Следующий мотив поворота на Восток связан с тем, что целесообразно было бы присмотреться к тем экономическим моделям, которые реализуют эти страны. Они действительно сумели на протяжении одного поколения поднять уровень жизни без всяких насильственных мобилизаций, больших скачков, прорывов и так далее. И сегодня представители восточных стран уже не чувствуют себя ущербными по сравнению с жителями западных стран, как это было еще 70 лет тому назад.
— Не слишком ли однобокий этот поворот? Основной интерес Китая к России сосредоточен в сырьевом секторе: нефть, минеральное топливо, древесина. А что еще мы можем предложить нашим восточным партнерам? Не ставит ли себя Россия тем самым в положение сырьевого придатка?
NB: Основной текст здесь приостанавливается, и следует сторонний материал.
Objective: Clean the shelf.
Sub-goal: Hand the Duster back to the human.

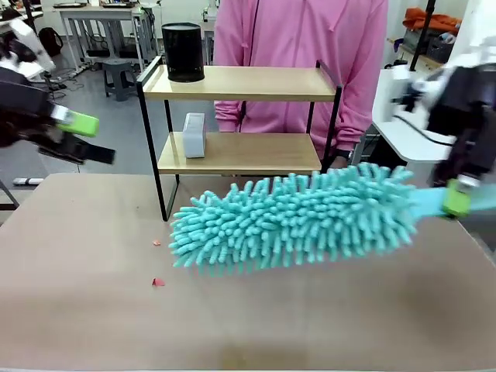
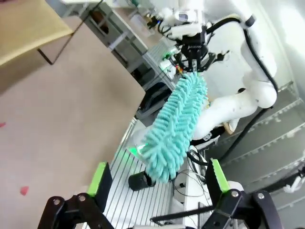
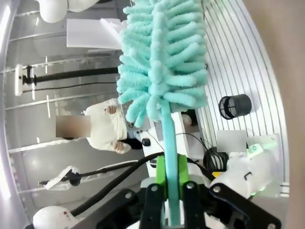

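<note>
Shelf (image 1: 240,116): one two-tier rack, light wooden boards in a thin black frame, standing at the far side of the table (image 1: 248,310), slightly left of centre, just in front of the person in pink (image 1: 302,46).
Top board: holds one black cylinder (image 1: 183,52), upright at its left end.
Lower board: holds one small white box-shaped object (image 1: 194,134), upright at its left end.
Duster (image 1: 291,217): one, teal, with thick chenille fingers; it lies across the middle of the front view, near side of the shelf, its head reaching from the right gripper leftward to about the shelf's left leg. Whether it touches the table cannot be told.
Right gripper (image 1: 457,198): one, at the right edge of the front view; its green pads are clamped on the duster's flat teal handle (image 3: 170,157), as the right wrist view shows.
Left gripper (image 2: 157,183): one, at the far left of the front view, well apart from the shelf; jaws spread wide with nothing between them.
Crumbs: two small red bits (image 1: 157,282) on the table near the duster's left end, one farther (image 1: 156,242), one nearer.
Table: one, with a light brown top.
</note>
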Controlling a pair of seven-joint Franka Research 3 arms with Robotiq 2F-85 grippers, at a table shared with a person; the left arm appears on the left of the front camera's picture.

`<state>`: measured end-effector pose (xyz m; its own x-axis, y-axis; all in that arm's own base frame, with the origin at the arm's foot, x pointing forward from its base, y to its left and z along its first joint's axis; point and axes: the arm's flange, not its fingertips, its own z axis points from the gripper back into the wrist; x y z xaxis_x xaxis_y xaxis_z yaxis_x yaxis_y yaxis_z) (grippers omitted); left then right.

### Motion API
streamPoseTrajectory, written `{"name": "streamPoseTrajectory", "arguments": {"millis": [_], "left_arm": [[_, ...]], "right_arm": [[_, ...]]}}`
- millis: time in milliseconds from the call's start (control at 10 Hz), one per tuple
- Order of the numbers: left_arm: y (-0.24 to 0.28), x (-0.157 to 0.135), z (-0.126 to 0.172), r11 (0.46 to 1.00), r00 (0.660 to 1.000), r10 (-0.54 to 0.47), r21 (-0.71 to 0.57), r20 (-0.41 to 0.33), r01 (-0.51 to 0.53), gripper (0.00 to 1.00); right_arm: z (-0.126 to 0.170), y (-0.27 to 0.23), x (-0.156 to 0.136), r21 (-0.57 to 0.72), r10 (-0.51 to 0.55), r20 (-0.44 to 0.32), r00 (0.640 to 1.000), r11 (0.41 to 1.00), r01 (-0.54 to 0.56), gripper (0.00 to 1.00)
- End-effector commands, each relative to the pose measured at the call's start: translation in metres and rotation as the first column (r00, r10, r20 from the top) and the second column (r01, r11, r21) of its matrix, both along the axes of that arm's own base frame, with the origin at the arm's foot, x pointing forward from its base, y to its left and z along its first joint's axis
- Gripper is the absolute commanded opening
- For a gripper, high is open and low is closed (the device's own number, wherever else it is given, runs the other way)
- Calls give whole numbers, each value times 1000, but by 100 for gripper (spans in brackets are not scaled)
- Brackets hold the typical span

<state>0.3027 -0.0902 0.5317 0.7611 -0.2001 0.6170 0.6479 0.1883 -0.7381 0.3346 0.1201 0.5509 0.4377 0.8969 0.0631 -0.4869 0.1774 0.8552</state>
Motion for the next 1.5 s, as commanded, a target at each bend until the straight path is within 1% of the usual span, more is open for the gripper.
{"name": "streamPoseTrajectory", "arguments": {"millis": [0, 200, 300, 400, 500, 600, 800, 1100, 1400], "left_arm": [[-31, 7, -20, 1000, 998, -14, 14, -67, 15, 100], [-58, 13, -37, 999, 997, -10, 41, -80, 13, 100], [-70, 12, -43, 999, 994, -43, 15, -98, 45, 100], [-80, 11, -48, 997, 993, -73, 23, -95, 76, 100], [-89, 8, -54, 990, 984, -135, 12, -115, 137, 100], [-94, 4, -57, 982, 975, -187, 0, -119, 188, 100], [-103, -9, -59, 956, 951, -293, -33, -96, 291, 100], [-106, -13, -60, 950, 946, -312, -32, -88, 311, 100], [-108, -13, -60, 957, 953, -291, -37, -87, 289, 100]], "right_arm": [[7, 21, 32, -29, 40, -26, 999, 999, -40, 12], [-1, 40, 44, 12, 62, -7, 998, 998, -62, 12], [-3, 40, 48, 34, 57, 0, 998, 998, -57, 12], [-5, 38, 51, 54, 48, 6, 999, 997, -48, 12], [-7, 35, 53, 75, 37, 4, 999, 996, -37, 12], [-9, 33, 53, 91, 27, 5, 1000, 995, -28, 12], [-15, 31, 54, 110, 26, -1, 1000, 994, -26, 12], [-16, 27, 47, 124, 33, -6, 999, 992, -32, 12], [-17, 26, 46, 128, 36, -18, 999, 991, -33, 12]]}}
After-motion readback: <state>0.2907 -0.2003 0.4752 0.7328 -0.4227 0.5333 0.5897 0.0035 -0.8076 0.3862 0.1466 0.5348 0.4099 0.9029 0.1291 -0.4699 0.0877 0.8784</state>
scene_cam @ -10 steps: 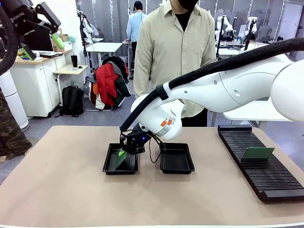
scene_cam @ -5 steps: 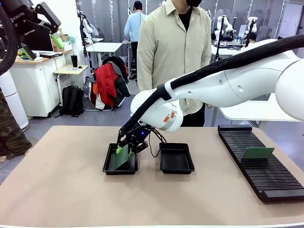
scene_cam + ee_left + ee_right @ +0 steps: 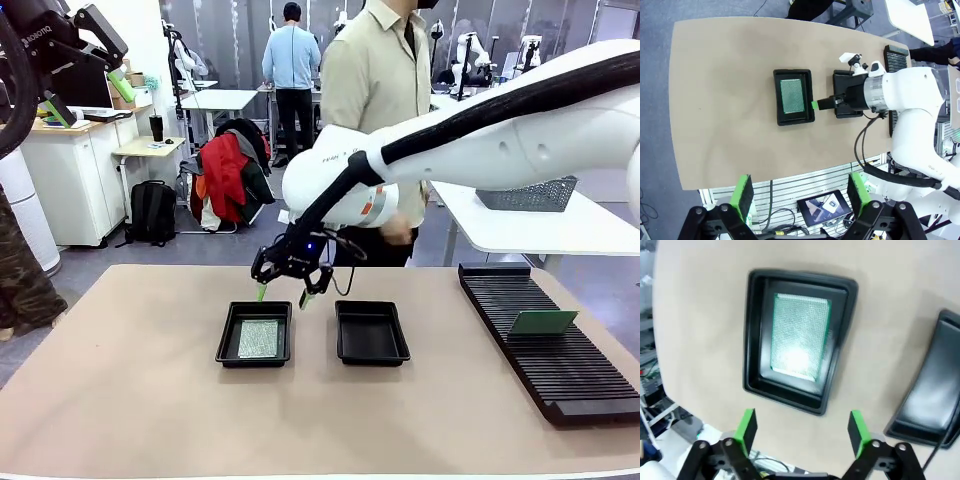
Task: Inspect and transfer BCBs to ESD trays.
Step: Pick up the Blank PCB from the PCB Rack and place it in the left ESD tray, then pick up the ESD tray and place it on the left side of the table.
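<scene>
R pincer (image 3: 283,295): jaws spread wide, empty, hovering just above far edge of left ESD tray (image 3: 222,352)
L pincer (image 3: 801,192): jaws spread, empty, high over table (image 3: 715,100)
BCB (image 3: 263,338): flat on left tray floor, speckled face up; right tray (image 3: 345,352) bare
2nd BCB (image 3: 541,322): propped on edge in slotted rack (image 3: 580,390), far right
Handling: prob light, thin, stiff, face delicate; pinch by edges, e.g. rack board's free top edge

The right arm (image 3: 500,160) is white, with a black ribbed hose (image 3: 520,104) along it and orange marks (image 3: 375,206) by the wrist. The right claw (image 3: 283,296) is black, its pads (image 3: 261,292) green. The person (image 3: 375,70) wears a beige shirt.
</scene>
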Available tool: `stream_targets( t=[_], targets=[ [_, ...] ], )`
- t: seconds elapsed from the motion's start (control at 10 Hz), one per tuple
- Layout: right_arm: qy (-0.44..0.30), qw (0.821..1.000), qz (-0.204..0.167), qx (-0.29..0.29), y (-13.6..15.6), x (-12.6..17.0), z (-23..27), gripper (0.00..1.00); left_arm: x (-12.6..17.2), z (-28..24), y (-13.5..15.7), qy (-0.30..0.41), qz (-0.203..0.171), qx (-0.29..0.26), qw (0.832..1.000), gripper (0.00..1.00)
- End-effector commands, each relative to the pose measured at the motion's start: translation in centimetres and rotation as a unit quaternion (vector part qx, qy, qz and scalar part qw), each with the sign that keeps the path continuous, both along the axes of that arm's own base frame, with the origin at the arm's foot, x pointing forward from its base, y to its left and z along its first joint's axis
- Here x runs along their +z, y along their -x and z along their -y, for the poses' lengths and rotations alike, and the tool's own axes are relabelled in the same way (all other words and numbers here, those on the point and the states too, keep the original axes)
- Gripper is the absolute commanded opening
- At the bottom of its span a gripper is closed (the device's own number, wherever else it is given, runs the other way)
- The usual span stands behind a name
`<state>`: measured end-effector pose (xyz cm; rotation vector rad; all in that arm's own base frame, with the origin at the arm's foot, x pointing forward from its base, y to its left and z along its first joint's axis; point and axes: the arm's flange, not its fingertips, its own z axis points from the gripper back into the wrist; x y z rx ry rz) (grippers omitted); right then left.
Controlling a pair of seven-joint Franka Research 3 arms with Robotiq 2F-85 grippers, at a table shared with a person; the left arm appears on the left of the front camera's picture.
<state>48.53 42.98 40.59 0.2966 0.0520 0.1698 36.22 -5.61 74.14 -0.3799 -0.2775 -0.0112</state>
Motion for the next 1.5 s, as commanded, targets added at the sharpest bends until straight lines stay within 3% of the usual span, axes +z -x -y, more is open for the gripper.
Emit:
stream_targets(
  t=[0.0, 0.5, 0.6, 1.4],
  targets=[
    [0.056, 0.998, 0.003, -0.001, 0.4, 2.4, -0.8, 1.0, -0.2, 0.0, 0.1, 0.0, 0.0, 0.0, 1.0, 1.0],
    [0.101, 0.995, 0.017, -0.014, 0.4, 6.4, -0.8, 1.0, -0.2, 0.0, 0.1, 0.0, 0.0, 0.0, 1.0, 1.0],
    [0.078, 0.997, 0.007, 0.009, 0.8, 5.6, -0.2, 1.0, -0.2, 0.0, 0.1, 0.0, 0.0, 0.0, 1.0, 1.0],
    [0.078, 0.997, 0.007, 0.009, 0.8, 5.6, -0.2, 1.0, -0.2, 0.0, 0.1, 0.0, 0.0, 0.0, 1.0, 1.0]
  ],
)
— Реализовать эту политику — это наша задача и задача тех условий, которые существуют в нашей политике. Вероятно, она нереализуема в том варианте, как это изначально задумывалось. Если идет в основном торговля ресурсами, то, конечно, теряется смысл делать что-то сложное. Легче продавать нефть и перераспределять ресурсы. Конечно, сложившаяся ситуация таит в себе опасность для российско-китайских отношений. В России поставлена задача к 2024 году нарастить двусторонний внешнеторговый оборот до 200 млрд долларов в год. Но возникает вопрос, за счет чего он будет достигнут за такое короткое время?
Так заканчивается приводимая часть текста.